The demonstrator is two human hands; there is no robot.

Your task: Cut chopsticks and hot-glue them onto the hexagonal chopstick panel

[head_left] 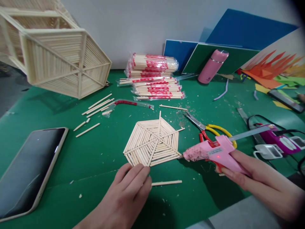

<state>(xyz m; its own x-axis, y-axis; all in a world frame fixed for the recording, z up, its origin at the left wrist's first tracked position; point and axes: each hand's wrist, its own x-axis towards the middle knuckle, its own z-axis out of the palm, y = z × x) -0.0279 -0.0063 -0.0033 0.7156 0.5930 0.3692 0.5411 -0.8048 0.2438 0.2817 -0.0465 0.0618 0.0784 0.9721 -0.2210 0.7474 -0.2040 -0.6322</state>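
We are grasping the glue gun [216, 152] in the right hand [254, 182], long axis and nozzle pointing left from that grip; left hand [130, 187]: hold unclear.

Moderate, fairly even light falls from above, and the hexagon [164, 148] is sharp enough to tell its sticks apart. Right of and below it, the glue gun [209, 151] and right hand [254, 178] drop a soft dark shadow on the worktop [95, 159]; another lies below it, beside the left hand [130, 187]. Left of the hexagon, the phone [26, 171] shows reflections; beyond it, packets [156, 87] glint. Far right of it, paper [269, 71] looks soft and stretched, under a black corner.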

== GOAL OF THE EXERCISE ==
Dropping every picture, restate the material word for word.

== SOLUTION BELOW ==
The demonstrator is two human hands; there is no robot.

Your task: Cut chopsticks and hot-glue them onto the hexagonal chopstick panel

[head_left] 

<state>(xyz m; its own x-axis, y-axis; all in a world frame fixed for the recording, z up, its origin at the left wrist's first tracked position; point and axes: each hand's wrist, its own x-axis towards the middle knuckle, its own z-axis out of the palm, y = z × x) -0.0279 -0.0063 -0.0033 0.7156 0.5930 0.3692 0.5411 -0.8048 0.2438 0.2817 -0.0465 0.0618 0.0784 0.9721 -0.2210 0.7474 -0.2040 -0.6322</state>
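We are grasping the glue gun [216, 152] in the right hand [254, 182], long axis and nozzle pointing left from that grip; left hand [130, 187]: hold unclear.

Moderate, fairly even light falls from above, and the hexagon [164, 148] is sharp enough to tell its sticks apart. Right of and below it, the glue gun [209, 151] and right hand [254, 178] drop a soft dark shadow on the worktop [95, 159]; another lies below it, beside the left hand [130, 187]. Left of the hexagon, the phone [26, 171] shows reflections; beyond it, packets [156, 87] glint. Far right of it, paper [269, 71] looks soft and stretched, under a black corner.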

Nothing remains to be added to the response.